At that exact moment, a sense of nostalgia poured over me like hot grease. The road in front of me dissolved into a living memory: me, hanging out the side of a Canadian grainer, rocketing through the wall of trees that makes up Oregon. I had just lost my hat (we were traveling pretty fast) but I didn't care, because the wind rushing through my hair was a sense of complete and total freedom, as if freedom has it's own specific air that only chose to blow on you during certain moments in your life. And as reality faded back into the picture, I thought to myself: that grasshopper is feeling the exact same thing right now, half of its legs hanging off, clutching on for dear life. 

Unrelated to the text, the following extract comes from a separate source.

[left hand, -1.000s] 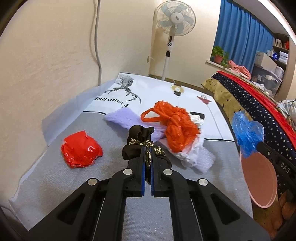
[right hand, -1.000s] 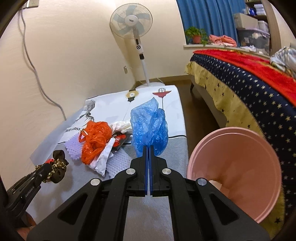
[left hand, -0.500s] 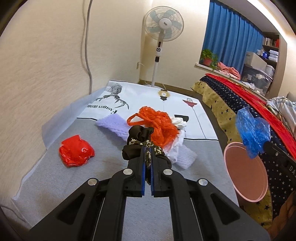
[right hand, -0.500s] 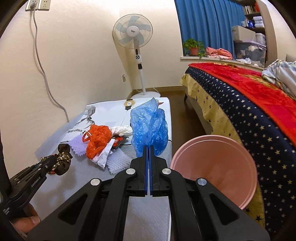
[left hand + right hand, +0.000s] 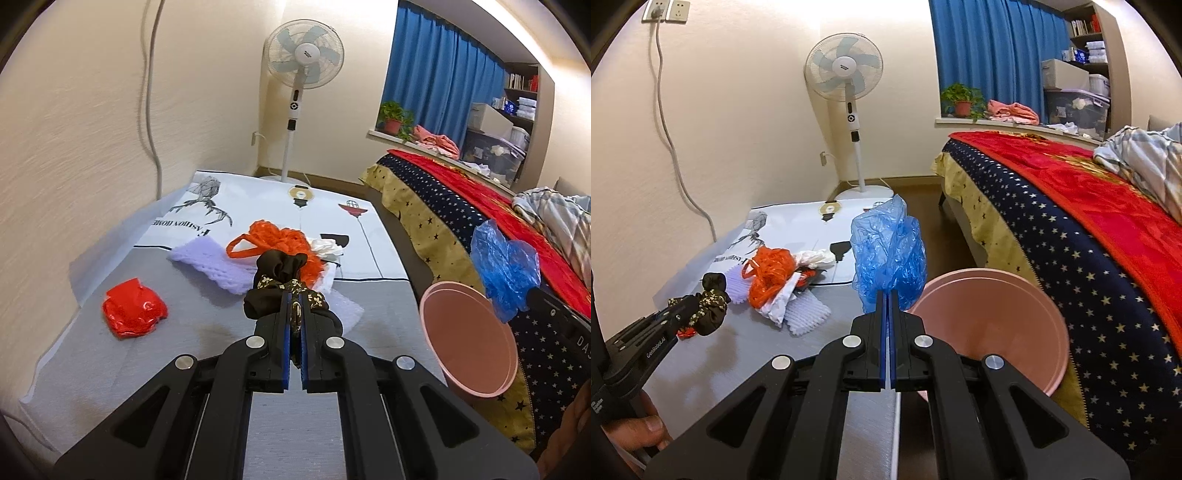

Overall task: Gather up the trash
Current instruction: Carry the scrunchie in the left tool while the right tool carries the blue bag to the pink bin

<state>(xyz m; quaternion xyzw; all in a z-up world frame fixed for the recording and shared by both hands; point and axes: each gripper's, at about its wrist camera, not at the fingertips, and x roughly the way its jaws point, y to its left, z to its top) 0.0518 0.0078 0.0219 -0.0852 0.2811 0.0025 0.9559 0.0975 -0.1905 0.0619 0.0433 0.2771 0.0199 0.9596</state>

As I rolled to stop at another red light, I looked at the grasshopper and smiled. Maybe we're all just insects in the grand scheme of things, trying to get from A to B while having some fun while we're at it!. 

cR


----------



## Mouse (Aug 26, 2009)

but grasshoppers don't get arrested.


but I guess us not getting smashed under a shoe or eaten by a frog so easily makes up for the whole legal/police thing we have to put up with.

lol. 

good moment though. Gotta remind yourself there are better things out there.


----------



## connerR (Aug 26, 2009)

we all have that same plot point holding us back, whether it be the aforementioned police/shoe crushing/frogs, or even our own minds.


----------